* _Work task_: Please restate each line of the data below exactly. Omit all images.

%%

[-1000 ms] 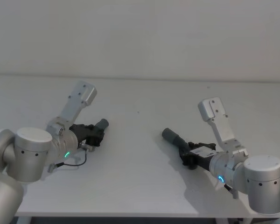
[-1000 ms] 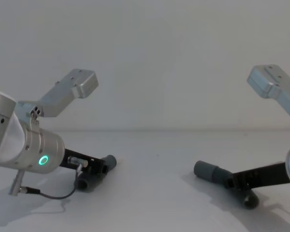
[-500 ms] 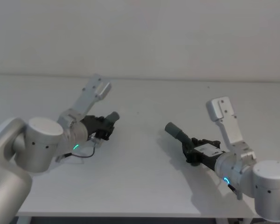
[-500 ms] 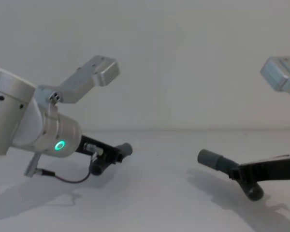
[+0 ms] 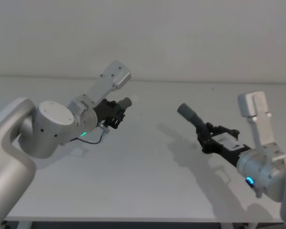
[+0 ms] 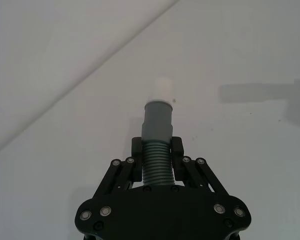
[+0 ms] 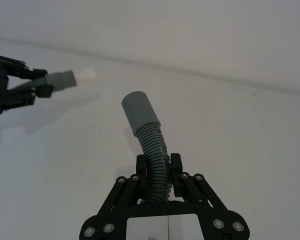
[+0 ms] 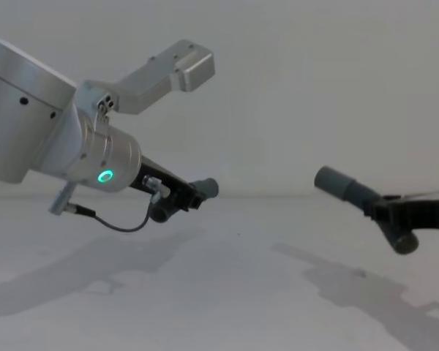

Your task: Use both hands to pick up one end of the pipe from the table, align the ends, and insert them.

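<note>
Here the left gripper point(image 6: 157, 150) is seen above the table point(image 5: 143, 171), on the robot's left side, and its jaws are closed on the ribbed middle of the left hose piece point(image 6: 157, 125). The smooth grey cuff of that piece is pointed forward beyond the gripper, and a narrower pale tip point(image 6: 162, 87) is seen at its far end. In the chest view the rear end of the piece is seen hanging below the gripper, clear of the surface.

The right gripper point(image 7: 159, 162) is held up on the robot's right side, and the ribbed part of the right hose piece point(image 7: 149, 137) is pinched between its jaws. The piece is curved upward and toward the robot's left, and it is ended in a wide round cuff point(image 7: 139, 112). Its other end is seen below the gripper in the chest view, off the table.

Both pieces are held in the air, and their shadows are cast on the white surface beneath. The two free ends are turned roughly toward each other across the middle of the table, but they are well apart and are not lined up. In the chest view the right cuff is seen slightly higher than the left one.
</note>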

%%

* _Answer space_:
[-1000 ms] 
[-1000 ms] 
[-500 ms] 
[-500 ms] 
[+0 ms] 
[+0 ms] 
[+0 ms] 
[+0 ms] 

Your task: Use both hands to pick up one end of the pipe from the table, align the ends, and insert them.

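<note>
Here the left gripper point(image 6: 157, 150) is seen above the table point(image 5: 143, 171), on the robot's left side, and its jaws are closed on the ribbed middle of the left hose piece point(image 6: 157, 125). The smooth grey cuff of that piece is pointed forward beyond the gripper, and a narrower pale tip point(image 6: 162, 87) is seen at its far end. In the chest view the rear end of the piece is seen hanging below the gripper, clear of the surface.

The right gripper point(image 7: 159, 162) is held up on the robot's right side, and the ribbed part of the right hose piece point(image 7: 149, 137) is pinched between its jaws. The piece is curved upward and toward the robot's left, and it is ended in a wide round cuff point(image 7: 139, 112). Its other end is seen below the gripper in the chest view, off the table.

Both pieces are held in the air, and their shadows are cast on the white surface beneath. The two free ends are turned roughly toward each other across the middle of the table, but they are well apart and are not lined up. In the chest view the right cuff is seen slightly higher than the left one.
</note>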

Nothing else is required for this exercise.